Write out exactly the lines of the entries below, from the first through the line containing "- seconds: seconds", and nothing beyond them.

------ Exercise data ------

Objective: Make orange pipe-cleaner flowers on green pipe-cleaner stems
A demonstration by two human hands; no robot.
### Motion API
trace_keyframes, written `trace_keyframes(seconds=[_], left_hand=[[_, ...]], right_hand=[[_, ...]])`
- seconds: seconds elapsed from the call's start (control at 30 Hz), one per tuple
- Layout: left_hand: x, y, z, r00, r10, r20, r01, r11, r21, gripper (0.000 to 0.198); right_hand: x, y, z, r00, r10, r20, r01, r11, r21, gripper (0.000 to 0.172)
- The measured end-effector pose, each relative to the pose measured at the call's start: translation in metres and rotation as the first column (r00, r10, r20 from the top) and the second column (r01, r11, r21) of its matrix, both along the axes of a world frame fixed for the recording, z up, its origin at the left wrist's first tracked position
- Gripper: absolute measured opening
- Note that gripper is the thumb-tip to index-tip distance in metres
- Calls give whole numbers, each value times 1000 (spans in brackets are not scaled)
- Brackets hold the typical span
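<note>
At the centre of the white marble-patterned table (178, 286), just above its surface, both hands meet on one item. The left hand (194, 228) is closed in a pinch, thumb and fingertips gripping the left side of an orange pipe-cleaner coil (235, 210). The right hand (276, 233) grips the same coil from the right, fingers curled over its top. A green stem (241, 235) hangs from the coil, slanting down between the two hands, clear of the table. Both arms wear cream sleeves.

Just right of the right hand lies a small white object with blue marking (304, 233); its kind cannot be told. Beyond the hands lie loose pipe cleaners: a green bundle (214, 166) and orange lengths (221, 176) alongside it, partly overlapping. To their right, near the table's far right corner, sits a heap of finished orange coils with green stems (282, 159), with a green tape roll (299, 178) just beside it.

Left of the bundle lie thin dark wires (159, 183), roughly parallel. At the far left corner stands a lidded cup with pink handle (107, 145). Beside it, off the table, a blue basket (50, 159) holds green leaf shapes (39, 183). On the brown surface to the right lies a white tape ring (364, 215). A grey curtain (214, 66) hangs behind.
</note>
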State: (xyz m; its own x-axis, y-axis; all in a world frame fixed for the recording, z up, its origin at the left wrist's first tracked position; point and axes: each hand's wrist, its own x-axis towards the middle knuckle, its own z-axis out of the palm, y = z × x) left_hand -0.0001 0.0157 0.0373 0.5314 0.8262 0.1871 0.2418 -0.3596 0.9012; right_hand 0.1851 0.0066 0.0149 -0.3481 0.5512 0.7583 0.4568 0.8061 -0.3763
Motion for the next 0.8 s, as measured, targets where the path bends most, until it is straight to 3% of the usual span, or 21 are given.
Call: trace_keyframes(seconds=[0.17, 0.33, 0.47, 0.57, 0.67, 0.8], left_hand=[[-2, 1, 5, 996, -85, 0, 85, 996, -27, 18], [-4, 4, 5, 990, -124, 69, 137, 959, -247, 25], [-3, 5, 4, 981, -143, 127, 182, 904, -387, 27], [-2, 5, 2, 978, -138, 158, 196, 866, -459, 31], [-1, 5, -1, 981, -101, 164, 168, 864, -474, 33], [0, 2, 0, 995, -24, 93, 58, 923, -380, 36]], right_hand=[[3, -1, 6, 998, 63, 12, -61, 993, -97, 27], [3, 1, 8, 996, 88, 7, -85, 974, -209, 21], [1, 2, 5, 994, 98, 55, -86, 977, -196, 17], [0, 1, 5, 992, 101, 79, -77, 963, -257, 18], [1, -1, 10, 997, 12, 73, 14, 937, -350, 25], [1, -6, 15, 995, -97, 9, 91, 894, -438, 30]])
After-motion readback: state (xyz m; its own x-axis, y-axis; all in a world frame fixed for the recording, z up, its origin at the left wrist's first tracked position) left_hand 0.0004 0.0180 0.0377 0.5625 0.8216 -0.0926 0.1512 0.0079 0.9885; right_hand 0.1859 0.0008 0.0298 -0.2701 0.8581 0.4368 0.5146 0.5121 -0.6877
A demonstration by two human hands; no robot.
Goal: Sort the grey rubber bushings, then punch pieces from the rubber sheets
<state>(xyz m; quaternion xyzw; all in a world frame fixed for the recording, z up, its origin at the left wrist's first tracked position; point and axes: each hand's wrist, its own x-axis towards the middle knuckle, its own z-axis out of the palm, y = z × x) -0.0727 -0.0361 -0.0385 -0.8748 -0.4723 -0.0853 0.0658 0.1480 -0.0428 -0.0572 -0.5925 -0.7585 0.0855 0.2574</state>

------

= Answer to the problem =
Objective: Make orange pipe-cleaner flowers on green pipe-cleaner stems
A demonstration by two human hands; no robot.
### Motion API
trace_keyframes, written `trace_keyframes(seconds=[_], left_hand=[[_, ...]], right_hand=[[_, ...]])`
- seconds: seconds elapsed from the call's start (control at 30 Hz), one per tuple

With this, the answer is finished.